■ How to complete this task: Take the material below from its first line through the line containing "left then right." and, please, write those lines again exactly.

■ Given material:

+ + + + + + +

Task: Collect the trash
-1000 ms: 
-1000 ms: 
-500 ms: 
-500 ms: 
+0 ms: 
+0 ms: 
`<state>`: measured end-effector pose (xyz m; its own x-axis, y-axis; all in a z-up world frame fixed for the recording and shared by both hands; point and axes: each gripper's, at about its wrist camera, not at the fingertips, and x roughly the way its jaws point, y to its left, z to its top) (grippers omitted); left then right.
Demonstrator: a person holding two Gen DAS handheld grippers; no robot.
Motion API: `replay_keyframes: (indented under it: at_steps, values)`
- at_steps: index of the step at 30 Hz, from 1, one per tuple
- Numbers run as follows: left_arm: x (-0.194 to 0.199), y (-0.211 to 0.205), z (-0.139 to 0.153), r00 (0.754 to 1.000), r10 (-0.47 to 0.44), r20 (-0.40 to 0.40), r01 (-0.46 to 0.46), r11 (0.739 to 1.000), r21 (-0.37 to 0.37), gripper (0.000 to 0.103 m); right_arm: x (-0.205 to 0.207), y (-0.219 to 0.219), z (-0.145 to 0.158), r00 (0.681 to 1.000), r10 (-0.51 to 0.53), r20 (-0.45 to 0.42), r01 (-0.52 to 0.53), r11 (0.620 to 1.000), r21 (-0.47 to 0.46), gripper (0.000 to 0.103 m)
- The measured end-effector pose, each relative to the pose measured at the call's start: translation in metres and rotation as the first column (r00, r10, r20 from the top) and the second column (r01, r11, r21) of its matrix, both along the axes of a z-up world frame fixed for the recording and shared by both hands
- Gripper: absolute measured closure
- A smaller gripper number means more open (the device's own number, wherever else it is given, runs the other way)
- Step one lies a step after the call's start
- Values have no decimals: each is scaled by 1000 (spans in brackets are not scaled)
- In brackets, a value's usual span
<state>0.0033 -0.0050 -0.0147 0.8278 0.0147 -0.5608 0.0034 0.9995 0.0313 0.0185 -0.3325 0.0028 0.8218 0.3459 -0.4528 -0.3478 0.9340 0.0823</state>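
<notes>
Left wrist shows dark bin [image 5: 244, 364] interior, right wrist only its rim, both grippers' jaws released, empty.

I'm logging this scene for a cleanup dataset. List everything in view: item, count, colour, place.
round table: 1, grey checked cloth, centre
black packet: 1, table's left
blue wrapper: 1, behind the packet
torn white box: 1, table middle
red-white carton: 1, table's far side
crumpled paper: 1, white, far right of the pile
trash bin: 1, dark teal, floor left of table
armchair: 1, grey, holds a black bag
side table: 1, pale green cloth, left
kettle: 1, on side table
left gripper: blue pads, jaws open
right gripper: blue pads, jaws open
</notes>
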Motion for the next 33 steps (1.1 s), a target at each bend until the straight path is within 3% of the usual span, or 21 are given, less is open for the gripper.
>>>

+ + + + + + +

■ Answer section:
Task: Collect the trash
-1000 ms: 
-1000 ms: 
-500 ms: 
-500 ms: 
+0 ms: 
+0 ms: 
`<state>`: measured end-effector pose (xyz m; its own x-axis, y-axis; all in a z-up world frame fixed for the recording and shared by both hands; point and axes: each gripper's, at about its wrist camera, not at the fingertips, and x roughly the way its jaws point, y to its left, z to its top) (grippers omitted); left then right.

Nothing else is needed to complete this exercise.